The entire listing below must be written out word for word.
___ Dataset section
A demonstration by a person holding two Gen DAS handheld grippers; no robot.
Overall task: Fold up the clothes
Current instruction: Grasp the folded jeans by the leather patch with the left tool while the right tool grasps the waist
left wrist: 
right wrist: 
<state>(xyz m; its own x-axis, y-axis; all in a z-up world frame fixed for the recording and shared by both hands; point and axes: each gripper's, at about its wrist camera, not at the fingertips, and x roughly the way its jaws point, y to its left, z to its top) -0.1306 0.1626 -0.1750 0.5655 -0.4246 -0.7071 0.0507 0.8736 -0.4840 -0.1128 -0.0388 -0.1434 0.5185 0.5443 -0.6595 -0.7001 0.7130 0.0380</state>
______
• Written answer
A demonstration by a person holding two Gen DAS handheld grippers; no robot.
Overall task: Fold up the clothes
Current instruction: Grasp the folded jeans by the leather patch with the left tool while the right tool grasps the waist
left wrist: 
right wrist: 
<state>(xyz m; its own x-axis, y-axis; all in a z-up world frame fixed for the recording and shared by both hands; point and axes: each gripper's, at about its wrist camera, not at the fingertips, and x roughly the way its jaws point, y to its left, z to its top) -0.1306 0.1626 -0.1750 0.5655 -0.4246 -0.7071 0.0507 0.8736 -0.4840 -0.1128 -0.0388 -0.1434 0.5185 0.5443 -0.6595 -0.7001 0.7130 0.0380</state>

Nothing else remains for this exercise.